● TASK DESCRIPTION: Your answer is a copy of every line in the records where "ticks" appears.

● MATERIAL FOR THIS EXERCISE:
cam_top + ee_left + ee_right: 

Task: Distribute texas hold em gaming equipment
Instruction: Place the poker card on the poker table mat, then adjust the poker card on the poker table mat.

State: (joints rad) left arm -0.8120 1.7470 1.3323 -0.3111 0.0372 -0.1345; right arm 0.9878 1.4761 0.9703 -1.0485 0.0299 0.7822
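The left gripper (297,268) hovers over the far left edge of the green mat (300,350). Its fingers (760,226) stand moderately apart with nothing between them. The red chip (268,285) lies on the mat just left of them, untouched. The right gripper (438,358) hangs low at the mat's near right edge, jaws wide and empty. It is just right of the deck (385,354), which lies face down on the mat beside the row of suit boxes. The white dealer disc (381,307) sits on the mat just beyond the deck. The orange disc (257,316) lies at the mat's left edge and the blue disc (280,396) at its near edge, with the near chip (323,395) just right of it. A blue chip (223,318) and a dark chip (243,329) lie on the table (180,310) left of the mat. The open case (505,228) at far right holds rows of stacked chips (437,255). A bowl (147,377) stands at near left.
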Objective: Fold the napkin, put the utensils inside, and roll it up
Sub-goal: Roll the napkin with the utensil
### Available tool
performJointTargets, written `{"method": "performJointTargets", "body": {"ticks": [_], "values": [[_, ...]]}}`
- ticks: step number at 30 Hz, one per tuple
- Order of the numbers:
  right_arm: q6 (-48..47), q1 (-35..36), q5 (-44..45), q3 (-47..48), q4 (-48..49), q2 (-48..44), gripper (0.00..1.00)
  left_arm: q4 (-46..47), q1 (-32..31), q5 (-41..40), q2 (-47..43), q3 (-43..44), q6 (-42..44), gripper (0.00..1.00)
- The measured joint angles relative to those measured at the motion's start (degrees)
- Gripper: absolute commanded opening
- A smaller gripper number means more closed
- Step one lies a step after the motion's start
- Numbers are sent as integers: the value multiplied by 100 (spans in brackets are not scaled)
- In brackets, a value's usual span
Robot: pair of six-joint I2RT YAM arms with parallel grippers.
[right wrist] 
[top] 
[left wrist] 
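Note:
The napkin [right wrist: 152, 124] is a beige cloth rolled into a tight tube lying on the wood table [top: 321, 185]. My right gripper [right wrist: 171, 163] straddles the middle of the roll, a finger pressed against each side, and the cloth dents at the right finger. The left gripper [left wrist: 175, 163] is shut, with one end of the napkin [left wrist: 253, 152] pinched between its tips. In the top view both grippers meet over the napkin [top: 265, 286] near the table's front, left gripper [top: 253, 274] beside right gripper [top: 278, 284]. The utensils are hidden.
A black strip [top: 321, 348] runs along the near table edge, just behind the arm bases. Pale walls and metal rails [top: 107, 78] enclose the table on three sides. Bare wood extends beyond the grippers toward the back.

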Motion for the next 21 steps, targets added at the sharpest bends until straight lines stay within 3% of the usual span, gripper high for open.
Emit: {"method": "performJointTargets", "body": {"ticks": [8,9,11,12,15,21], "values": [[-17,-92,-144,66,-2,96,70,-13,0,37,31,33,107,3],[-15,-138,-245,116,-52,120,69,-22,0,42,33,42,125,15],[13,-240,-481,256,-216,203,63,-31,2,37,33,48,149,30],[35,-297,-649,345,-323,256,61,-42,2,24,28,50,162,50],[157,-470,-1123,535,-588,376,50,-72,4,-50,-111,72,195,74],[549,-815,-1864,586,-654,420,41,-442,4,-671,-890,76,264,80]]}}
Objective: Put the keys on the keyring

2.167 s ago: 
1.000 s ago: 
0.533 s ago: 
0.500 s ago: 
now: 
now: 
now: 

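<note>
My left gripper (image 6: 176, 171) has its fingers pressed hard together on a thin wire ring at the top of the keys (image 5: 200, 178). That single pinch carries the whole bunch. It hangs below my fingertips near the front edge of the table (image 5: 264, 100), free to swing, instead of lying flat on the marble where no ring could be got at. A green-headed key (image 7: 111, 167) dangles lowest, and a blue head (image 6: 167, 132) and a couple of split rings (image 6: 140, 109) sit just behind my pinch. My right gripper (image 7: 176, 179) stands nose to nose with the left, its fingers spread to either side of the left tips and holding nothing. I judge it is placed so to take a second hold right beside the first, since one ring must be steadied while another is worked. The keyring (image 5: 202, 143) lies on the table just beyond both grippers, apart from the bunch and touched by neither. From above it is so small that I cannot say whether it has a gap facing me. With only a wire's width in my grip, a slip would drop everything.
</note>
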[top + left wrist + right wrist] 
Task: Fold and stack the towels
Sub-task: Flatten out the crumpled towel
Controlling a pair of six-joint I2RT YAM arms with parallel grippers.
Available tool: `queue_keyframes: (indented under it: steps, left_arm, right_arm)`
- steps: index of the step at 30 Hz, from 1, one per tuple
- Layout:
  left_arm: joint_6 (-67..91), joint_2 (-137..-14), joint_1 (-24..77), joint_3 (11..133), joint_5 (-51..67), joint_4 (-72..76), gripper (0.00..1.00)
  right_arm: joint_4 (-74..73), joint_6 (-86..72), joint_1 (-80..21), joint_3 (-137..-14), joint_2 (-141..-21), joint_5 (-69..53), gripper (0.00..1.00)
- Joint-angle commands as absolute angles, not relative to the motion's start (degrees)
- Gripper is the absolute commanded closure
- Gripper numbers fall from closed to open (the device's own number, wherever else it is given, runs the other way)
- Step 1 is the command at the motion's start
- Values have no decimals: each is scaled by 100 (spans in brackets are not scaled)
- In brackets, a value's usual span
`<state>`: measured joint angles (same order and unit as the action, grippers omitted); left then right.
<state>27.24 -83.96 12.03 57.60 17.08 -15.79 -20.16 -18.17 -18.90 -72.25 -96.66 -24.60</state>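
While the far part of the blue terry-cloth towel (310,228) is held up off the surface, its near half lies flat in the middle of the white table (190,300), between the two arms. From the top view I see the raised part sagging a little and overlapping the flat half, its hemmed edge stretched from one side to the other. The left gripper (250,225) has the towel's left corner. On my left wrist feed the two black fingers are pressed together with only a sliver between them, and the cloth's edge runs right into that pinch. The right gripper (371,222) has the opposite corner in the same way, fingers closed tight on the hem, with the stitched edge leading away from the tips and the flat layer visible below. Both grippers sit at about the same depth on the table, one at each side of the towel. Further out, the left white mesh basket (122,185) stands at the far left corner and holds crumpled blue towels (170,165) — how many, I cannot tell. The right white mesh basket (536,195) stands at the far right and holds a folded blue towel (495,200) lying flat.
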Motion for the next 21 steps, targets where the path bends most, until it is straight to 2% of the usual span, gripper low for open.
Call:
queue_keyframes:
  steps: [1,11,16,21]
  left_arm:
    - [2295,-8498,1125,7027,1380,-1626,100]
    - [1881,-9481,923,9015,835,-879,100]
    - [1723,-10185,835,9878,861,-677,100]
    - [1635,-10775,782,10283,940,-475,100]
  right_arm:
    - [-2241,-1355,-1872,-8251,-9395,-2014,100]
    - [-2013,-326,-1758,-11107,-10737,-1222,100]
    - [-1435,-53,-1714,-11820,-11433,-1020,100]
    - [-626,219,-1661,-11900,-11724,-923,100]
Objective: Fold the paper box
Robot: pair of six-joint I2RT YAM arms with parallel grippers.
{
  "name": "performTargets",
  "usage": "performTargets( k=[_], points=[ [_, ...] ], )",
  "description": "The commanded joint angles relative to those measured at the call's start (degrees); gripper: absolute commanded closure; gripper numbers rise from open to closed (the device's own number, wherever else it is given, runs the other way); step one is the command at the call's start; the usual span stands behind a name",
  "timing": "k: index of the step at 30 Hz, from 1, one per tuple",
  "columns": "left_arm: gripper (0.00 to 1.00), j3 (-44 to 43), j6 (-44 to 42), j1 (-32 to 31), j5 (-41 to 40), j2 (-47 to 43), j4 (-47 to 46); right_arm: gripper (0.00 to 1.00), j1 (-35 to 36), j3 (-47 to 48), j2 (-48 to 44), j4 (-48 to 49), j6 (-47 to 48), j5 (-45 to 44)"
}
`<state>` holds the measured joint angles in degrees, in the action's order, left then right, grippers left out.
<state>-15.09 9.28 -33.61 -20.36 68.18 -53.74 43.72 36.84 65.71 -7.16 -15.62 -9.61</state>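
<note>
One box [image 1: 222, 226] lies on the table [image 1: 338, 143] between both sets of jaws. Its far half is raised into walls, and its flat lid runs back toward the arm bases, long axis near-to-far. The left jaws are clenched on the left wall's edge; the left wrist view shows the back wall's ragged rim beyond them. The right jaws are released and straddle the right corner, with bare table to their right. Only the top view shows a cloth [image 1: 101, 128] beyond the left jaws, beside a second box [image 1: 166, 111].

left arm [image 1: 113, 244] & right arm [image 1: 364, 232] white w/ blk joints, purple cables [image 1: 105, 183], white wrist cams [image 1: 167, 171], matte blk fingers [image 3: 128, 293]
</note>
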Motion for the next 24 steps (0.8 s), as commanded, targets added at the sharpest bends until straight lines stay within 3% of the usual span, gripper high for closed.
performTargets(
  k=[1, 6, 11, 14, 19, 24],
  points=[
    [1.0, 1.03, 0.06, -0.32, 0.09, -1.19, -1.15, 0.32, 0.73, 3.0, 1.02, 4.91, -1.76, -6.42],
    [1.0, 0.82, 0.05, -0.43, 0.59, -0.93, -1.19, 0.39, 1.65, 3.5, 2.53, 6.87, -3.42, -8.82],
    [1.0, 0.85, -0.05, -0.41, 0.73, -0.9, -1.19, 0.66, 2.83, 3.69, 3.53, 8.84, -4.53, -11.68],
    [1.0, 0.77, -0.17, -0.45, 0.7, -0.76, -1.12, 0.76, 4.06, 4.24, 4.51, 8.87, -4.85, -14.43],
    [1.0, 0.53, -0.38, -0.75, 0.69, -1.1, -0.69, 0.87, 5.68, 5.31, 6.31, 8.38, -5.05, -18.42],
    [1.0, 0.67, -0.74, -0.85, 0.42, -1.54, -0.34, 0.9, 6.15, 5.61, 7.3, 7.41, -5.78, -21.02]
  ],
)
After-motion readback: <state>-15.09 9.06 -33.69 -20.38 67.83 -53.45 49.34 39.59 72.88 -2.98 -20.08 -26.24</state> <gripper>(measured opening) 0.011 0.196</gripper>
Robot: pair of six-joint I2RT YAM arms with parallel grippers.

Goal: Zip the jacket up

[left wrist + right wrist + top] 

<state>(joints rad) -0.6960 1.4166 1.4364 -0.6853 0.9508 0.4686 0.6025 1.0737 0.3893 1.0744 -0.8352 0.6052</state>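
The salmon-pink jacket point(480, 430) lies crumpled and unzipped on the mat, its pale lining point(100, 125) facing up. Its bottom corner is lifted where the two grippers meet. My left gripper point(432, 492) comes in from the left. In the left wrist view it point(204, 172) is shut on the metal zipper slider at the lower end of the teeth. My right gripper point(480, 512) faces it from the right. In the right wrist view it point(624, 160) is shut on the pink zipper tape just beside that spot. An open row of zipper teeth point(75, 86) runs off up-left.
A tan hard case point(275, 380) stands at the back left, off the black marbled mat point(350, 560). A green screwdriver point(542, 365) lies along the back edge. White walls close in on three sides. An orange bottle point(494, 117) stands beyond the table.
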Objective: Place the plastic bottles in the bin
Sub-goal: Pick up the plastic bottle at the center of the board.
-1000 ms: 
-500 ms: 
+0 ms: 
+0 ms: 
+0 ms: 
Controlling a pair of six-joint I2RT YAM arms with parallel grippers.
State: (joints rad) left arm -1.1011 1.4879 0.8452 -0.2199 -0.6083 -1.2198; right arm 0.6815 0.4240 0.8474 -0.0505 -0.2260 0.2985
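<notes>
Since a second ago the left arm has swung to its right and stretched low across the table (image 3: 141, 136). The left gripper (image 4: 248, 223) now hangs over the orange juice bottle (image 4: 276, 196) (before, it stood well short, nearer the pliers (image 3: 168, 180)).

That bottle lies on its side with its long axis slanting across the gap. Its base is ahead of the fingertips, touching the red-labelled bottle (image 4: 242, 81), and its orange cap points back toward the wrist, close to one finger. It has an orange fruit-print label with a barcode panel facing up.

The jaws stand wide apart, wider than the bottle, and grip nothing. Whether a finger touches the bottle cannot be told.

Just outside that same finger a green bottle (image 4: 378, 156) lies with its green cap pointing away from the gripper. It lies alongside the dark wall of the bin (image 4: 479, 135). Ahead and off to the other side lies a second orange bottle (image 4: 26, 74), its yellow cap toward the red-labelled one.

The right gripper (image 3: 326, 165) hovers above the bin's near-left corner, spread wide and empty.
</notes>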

● RESULT OF THIS TASK:
performJointTargets, written `{"method": "performJointTargets", "body": {"ticks": [_], "values": [[_, ...]]}}`
- ticks: step number at 30 Hz, one per tuple
Emit: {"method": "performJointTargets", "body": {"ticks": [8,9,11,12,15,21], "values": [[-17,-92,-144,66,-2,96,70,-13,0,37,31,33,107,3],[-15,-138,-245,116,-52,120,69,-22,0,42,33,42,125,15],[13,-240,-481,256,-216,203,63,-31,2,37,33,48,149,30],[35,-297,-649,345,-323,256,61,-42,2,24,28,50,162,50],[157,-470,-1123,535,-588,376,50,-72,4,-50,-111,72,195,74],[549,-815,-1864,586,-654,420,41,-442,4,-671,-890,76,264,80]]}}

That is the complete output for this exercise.